— What is needed —
Take the lines from the head of the listing through the one bearing "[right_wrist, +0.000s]" and copy them exactly, leaving every picture out.

— Recorded information —
====================
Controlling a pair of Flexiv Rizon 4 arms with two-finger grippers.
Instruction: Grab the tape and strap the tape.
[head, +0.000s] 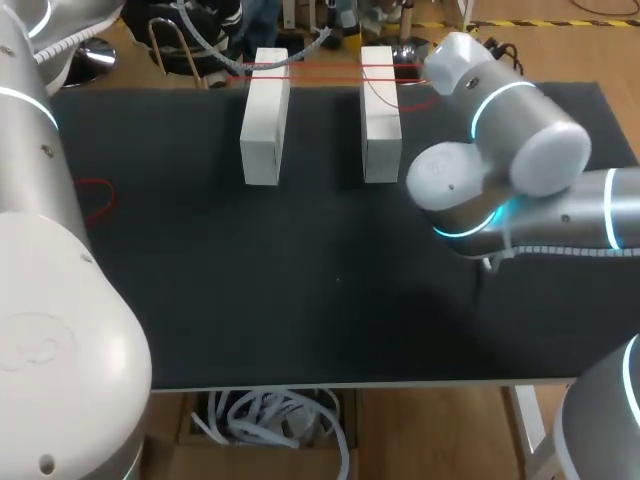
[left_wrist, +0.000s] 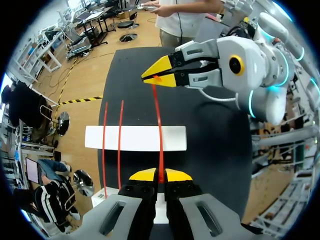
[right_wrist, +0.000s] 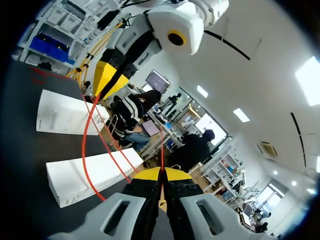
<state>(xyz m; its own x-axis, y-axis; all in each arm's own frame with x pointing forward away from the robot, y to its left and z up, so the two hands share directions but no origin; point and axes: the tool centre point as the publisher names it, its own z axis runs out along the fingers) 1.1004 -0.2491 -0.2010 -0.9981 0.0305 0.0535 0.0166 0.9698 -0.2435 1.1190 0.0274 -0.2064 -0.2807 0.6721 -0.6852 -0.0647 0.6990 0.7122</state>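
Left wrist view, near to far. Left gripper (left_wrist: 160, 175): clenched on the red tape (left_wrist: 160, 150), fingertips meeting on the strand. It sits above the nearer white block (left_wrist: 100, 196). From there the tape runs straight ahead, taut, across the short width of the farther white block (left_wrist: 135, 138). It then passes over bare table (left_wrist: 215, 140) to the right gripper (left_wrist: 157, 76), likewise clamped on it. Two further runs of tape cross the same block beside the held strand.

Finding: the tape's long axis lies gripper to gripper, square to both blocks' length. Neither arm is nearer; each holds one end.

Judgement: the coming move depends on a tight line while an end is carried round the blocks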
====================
— Solution for this problem —
Controlling a pair of Flexiv Rizon 4 arms with two-finger grippers.
Instruction: Grab the tape and strap the tape.
[head, +0.000s] 
[left_wrist, +0.000s] 
[right_wrist, +0.000s] 

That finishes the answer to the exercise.